▶ **About this task**
For the word "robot", search the records and show each line in which it occurs.
Start of Input material
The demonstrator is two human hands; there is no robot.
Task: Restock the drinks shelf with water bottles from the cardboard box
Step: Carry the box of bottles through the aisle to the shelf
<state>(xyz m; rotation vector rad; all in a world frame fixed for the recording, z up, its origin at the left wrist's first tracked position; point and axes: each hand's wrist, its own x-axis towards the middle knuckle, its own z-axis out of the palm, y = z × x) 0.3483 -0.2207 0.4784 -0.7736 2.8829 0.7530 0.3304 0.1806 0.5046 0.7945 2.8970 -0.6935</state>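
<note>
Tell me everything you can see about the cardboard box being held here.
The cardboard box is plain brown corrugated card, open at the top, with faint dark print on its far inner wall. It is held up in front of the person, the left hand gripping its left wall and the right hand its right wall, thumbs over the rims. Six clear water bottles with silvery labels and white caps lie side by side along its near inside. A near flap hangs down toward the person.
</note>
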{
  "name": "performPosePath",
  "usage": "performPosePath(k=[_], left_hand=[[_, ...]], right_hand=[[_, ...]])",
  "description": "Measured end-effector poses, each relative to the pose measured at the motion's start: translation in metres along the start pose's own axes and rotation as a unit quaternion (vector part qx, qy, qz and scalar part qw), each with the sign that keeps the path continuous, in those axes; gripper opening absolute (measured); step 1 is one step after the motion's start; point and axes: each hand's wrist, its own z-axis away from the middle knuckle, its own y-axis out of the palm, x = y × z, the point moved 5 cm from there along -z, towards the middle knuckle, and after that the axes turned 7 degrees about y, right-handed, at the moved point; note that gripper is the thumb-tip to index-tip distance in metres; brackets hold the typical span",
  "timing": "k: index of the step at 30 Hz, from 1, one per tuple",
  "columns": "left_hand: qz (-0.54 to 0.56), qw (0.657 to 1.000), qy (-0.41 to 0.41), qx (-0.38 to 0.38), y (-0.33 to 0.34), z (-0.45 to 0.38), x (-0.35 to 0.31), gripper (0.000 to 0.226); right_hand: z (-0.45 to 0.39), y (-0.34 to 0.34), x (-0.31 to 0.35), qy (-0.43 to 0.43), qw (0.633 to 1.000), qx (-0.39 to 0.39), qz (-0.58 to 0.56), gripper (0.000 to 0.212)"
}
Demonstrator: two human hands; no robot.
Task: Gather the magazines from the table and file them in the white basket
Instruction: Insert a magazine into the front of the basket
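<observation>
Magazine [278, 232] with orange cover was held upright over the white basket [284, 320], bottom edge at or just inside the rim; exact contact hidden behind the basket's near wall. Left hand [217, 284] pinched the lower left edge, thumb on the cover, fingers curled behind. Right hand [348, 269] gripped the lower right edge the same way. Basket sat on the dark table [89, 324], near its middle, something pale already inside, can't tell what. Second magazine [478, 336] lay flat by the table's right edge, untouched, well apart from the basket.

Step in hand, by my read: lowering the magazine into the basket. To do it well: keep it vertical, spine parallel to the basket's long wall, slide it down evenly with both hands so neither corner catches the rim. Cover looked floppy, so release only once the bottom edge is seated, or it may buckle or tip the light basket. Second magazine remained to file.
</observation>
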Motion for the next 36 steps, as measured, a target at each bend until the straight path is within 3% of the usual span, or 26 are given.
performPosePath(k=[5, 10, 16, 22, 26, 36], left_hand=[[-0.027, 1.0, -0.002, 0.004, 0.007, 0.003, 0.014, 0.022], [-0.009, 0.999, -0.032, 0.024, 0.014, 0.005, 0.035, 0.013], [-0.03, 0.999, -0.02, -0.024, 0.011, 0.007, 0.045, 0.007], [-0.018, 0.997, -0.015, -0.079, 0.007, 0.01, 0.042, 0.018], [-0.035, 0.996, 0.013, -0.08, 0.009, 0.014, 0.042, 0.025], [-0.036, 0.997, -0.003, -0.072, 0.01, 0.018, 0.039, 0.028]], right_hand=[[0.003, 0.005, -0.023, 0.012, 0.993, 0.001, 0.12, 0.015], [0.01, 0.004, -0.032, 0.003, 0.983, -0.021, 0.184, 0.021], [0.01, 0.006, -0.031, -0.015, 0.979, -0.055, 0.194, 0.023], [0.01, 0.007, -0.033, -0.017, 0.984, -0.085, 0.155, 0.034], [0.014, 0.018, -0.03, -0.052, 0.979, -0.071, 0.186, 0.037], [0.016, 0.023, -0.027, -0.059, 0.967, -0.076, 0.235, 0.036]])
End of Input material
▶ **Answer section**
The demonstrator is two human hands; there is no robot.
Demonstrator: two human hands; no robot.

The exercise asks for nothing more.